- **Requirement**: Gather, from the data below, each line in which the word "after" occurs.

━━━━━ Data extracts

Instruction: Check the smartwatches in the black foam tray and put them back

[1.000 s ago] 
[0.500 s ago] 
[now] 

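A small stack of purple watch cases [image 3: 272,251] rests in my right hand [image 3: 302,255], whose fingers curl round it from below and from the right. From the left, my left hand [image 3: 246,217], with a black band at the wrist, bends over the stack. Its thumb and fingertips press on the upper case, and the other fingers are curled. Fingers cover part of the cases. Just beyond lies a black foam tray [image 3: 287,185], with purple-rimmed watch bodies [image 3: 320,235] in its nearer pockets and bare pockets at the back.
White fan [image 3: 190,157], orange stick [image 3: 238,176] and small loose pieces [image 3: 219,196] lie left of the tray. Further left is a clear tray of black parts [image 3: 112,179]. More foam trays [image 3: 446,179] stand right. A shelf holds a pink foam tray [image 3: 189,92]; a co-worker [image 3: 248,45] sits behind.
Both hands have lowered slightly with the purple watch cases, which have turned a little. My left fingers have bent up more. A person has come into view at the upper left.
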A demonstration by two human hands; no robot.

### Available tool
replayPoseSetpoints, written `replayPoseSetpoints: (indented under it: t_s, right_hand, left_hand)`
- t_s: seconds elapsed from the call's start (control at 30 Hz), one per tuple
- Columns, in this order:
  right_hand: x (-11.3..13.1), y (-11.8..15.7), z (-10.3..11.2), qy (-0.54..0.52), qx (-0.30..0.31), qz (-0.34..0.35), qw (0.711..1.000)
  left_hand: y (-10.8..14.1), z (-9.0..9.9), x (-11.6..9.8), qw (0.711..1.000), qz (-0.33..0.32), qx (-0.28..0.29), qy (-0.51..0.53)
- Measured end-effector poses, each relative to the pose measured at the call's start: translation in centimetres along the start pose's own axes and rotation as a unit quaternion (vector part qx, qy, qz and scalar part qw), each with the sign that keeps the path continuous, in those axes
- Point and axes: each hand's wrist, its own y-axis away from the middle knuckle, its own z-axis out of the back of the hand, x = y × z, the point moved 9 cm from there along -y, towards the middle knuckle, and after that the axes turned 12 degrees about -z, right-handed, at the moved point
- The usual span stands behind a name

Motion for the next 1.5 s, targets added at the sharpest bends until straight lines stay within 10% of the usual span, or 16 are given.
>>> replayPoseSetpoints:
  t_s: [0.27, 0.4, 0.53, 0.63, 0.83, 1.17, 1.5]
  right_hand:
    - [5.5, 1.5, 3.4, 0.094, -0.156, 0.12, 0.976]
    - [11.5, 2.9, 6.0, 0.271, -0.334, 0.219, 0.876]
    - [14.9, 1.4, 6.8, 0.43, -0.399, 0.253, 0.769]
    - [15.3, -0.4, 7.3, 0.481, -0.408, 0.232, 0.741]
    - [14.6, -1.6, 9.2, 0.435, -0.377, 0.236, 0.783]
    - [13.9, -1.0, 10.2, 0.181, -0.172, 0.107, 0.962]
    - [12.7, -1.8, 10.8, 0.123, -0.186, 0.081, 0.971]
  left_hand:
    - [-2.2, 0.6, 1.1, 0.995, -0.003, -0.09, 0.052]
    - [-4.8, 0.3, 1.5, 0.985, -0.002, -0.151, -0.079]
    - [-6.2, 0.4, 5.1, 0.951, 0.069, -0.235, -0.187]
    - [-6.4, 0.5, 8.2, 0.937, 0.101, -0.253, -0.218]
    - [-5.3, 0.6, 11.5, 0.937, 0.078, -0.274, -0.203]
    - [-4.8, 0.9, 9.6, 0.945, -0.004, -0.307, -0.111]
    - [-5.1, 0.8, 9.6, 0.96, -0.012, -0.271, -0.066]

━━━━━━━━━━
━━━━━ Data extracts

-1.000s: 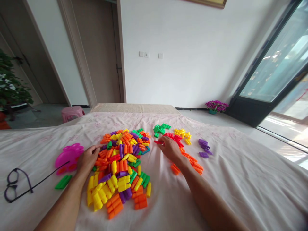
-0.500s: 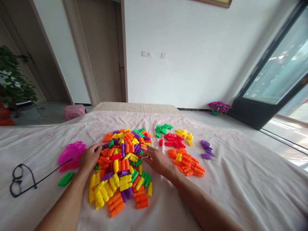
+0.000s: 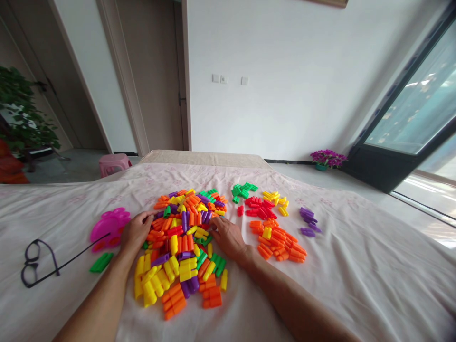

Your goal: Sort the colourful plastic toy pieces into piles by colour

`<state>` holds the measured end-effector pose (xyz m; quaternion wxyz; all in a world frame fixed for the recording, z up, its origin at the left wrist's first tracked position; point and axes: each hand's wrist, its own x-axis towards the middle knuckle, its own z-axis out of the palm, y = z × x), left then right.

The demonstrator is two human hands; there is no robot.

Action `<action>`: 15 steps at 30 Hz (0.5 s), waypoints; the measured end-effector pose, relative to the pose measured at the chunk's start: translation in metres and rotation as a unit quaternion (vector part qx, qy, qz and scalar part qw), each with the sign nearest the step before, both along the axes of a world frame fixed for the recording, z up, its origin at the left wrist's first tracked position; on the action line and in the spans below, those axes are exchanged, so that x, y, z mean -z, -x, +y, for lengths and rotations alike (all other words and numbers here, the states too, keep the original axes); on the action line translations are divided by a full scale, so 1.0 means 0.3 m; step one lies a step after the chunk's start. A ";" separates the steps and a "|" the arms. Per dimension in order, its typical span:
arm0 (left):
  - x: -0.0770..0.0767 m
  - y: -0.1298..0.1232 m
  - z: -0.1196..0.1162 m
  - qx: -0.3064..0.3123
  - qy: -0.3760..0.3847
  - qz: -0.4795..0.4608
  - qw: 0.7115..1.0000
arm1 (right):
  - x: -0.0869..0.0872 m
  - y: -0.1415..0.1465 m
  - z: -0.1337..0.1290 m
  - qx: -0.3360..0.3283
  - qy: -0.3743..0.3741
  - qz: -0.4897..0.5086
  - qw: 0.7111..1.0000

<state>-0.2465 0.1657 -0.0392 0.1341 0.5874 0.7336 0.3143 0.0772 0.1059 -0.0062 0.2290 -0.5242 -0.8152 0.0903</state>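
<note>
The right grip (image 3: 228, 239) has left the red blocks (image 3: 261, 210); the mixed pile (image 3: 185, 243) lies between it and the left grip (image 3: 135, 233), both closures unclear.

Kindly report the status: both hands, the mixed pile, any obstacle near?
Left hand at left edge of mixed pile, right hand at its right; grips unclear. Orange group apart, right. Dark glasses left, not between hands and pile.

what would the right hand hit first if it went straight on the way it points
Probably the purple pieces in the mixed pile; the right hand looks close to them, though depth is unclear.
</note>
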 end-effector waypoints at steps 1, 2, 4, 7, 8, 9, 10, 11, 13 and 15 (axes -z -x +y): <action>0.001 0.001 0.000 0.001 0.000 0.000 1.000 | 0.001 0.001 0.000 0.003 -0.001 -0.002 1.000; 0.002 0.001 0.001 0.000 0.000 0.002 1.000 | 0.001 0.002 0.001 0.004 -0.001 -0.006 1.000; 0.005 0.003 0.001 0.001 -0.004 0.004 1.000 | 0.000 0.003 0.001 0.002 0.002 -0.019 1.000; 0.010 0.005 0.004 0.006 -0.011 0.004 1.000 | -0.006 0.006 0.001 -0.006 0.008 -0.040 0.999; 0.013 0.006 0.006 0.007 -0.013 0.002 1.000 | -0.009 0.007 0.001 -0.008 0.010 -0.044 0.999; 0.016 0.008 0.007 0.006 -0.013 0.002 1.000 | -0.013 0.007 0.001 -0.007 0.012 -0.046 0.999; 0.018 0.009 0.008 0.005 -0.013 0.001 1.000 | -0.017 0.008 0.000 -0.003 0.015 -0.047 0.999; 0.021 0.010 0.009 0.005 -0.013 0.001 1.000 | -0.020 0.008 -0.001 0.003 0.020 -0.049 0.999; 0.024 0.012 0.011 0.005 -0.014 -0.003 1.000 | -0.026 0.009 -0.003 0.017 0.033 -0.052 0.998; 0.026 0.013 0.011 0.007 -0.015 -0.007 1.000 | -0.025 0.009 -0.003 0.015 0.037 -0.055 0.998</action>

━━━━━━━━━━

- **Answer for this exercise**:
- Point and axes: each hand's wrist, its own y-axis away from the middle knuckle, its own z-axis out of the back of the hand, x = y × z, the point moved 9 cm from there along -y, towards the middle knuckle, and after that the axes turned 12 degrees about -z, right-handed, at the moved point
Action `<action>`: 15 steps at 30 Hz (0.5 s), waypoints; the measured end-effector pose, relative to the pose measured at the chunk's start: translation in metres and rotation as a unit quaternion (vector part qx, qy, qz and scalar part qw), each with the sign nearest the step before, both along the axes of a world frame fixed for the recording, z up, its origin at the left wrist's first tracked position; on the action line and in the spans below, those axes are exchanged, so that x, y, z mean -z, -x, +y, for lengths and rotations alike (all other words and numbers here, the states too, keep the original axes); on the action line translations are divided by a full scale, so 1.0 means 0.3 m; step one lies a step after the chunk's start. A ";" separates the steps and a "|" the arms. Per dimension in order, its typical span:

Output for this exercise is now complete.